Britain has been playing "Russian roulette with no information on the odds", by allowing beef to be consumed from farms where cases of BSE have occurred, said Sheila Gore, a senior statistician at the Medical Research Council's Biostatistics Unit in Cambridge.

The prevalence of infected cattle by age has not even been monitored by the random examination of cattle brains after slaughter, and any cull strategy must include such studies to establish the prevalence of BSE.

"We must do that, rather than just burn the information," Dr Gore said. That was particularly important, given that more than half the infected cattle reported in 1995 were born after the ban on infected feed was imposed in 1988.

In a leading article in the British Medical Journal, Dr Gore said there is "the strongest case" for random pathology on slaughtered cattle, to establish what proportion are affected at what age and provide projections for the disease in animals.

Much more detailed information about the 10 human cases of CJD - exactly when they occurred and at what age - must be published, to allow the "doubling time" of the epidemic to be established.

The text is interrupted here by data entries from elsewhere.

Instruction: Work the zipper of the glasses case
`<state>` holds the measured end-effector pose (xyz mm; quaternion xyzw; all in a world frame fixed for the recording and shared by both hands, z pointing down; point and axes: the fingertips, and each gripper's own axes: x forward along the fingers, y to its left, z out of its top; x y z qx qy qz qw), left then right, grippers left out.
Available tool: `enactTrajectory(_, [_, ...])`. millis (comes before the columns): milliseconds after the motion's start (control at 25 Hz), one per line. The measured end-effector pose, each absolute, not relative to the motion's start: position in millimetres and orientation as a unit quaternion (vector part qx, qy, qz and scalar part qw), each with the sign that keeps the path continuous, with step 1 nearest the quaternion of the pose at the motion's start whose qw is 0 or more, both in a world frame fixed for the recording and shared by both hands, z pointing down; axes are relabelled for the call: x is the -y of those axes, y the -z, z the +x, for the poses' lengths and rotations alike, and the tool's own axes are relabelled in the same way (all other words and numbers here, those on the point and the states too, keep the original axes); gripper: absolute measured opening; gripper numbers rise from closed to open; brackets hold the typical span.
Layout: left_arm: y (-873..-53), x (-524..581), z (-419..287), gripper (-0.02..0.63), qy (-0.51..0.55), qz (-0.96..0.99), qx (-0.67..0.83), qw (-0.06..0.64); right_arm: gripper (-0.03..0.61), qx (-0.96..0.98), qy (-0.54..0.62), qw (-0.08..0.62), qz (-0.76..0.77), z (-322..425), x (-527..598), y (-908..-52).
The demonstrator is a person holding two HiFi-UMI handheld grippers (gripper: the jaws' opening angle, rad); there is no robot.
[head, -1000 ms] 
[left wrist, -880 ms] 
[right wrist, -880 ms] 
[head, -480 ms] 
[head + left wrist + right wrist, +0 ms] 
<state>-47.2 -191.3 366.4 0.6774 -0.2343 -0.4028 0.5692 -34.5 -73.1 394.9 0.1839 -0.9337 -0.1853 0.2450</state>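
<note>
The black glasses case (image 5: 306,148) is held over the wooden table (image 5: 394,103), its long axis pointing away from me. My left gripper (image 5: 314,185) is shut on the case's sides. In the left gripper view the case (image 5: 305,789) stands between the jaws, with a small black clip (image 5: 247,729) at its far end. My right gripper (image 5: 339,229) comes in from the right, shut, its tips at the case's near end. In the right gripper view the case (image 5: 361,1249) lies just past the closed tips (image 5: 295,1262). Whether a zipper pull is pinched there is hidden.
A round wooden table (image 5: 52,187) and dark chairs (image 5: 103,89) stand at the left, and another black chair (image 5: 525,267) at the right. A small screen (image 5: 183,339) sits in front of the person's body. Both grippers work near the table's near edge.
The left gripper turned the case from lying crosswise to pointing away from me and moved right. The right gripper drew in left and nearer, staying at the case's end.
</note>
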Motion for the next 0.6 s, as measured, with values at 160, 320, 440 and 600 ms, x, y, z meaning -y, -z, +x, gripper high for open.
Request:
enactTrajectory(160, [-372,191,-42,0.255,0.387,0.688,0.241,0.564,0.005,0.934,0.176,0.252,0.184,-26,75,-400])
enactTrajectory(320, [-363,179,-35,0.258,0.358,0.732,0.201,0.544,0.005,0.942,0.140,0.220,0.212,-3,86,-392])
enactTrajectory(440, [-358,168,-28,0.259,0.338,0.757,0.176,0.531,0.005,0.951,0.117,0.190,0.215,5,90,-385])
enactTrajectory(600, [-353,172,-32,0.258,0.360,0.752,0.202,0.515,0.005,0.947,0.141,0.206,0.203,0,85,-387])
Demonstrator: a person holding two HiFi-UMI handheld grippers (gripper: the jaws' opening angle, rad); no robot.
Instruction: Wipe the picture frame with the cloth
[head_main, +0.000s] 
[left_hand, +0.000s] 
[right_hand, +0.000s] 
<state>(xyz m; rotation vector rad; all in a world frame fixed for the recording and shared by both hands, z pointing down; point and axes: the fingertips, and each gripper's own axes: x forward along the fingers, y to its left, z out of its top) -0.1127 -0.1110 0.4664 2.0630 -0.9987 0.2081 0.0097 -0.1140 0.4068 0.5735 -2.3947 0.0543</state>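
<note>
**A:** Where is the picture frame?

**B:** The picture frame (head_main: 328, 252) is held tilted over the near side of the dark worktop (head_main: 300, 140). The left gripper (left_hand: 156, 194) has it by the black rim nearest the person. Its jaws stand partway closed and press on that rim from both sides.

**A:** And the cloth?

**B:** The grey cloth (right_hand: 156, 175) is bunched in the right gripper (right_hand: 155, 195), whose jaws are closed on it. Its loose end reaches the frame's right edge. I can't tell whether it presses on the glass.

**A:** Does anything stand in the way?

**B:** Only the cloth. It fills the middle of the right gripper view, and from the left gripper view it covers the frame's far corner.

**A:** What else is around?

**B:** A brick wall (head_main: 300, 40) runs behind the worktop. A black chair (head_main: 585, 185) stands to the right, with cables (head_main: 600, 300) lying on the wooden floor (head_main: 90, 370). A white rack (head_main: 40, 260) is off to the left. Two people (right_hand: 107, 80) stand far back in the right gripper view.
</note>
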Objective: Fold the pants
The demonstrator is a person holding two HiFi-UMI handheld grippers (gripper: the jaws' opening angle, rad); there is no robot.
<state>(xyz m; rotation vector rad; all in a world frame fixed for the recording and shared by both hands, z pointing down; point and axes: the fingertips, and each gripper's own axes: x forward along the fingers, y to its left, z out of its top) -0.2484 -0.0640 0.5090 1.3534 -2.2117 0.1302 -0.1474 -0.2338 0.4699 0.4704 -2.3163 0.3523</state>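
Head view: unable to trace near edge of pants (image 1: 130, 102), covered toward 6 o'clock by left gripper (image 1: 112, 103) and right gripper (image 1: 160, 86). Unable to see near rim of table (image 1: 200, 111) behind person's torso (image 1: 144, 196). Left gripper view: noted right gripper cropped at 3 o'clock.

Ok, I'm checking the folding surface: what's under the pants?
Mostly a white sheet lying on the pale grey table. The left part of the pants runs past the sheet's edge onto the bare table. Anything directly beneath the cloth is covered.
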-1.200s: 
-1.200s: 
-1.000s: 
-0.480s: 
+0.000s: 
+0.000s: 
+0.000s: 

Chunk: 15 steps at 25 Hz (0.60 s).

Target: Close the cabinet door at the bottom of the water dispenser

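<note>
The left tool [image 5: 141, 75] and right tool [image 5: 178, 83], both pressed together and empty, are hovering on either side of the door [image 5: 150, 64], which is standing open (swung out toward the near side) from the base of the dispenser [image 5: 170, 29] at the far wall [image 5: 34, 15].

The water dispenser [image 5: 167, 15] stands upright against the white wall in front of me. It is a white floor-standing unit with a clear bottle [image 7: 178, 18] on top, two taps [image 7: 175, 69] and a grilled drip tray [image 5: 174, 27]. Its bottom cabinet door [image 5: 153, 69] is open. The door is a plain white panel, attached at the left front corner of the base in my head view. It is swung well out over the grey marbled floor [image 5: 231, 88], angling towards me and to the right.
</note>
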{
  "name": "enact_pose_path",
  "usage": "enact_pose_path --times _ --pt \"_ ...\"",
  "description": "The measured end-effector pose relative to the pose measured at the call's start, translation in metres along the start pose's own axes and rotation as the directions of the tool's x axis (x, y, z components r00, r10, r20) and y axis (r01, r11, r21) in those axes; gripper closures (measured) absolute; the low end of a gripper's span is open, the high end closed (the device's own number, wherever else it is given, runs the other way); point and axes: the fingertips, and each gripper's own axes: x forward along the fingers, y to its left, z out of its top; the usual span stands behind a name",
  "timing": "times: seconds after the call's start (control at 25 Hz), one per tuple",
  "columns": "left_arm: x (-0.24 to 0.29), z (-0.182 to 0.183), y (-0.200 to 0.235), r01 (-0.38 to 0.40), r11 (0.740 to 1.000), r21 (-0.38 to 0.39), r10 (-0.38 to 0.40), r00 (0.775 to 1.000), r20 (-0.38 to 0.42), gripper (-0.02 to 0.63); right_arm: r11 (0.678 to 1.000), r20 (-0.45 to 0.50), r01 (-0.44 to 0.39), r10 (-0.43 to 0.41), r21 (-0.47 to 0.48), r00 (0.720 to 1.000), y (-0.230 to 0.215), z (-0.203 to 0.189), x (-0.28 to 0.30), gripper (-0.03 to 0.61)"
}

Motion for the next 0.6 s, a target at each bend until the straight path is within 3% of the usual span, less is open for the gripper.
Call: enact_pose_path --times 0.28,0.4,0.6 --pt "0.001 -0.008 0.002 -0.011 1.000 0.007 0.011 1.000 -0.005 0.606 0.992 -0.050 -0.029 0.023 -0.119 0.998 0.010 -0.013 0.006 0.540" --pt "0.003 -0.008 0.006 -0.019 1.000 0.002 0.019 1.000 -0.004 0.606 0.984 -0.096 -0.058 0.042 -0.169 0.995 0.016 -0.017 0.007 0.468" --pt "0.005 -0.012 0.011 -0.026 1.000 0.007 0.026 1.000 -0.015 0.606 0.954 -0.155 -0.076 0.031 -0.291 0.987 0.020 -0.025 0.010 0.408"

The CJD Surveillance Unit, set up in 1990, has fulfilled its remit "spectacularly and speedily" by identifying the 10 cases which led to last week's action, she says.

But the quality of epidemiological data being collected is nowhere near as good as that which Britain established for Aids and HIV. Now that the issue has become a public-health rather than agricultural problem, the "signal failure" to provide good epidemiology must be remedied. That would allow better projections of the risks and the likely course of the two diseases.

Results from a study, which started seven years ago to establish whether dams can pass BSE to their offspring, must be released rapidly and every regulation covering BSE must be reviewed.

The study is being run as a blind trial, with researchers not knowing which calves came from cattle with the disease and which came from cattle which are free of it. Seven years on, it is now time to examine the results, which are crucial for projecting future levels of the disease in cattle, and which have implications for humans.

What, Dr Gore asks, is the evidence for excluding cattle under 30 months from the new de-boning and offal provision, when "some bovines under 30 months are certainly infected"?

"Let us have done with misleading the profession, the public and the press with unqualified `no evidence' statements. All evidence must be quantified."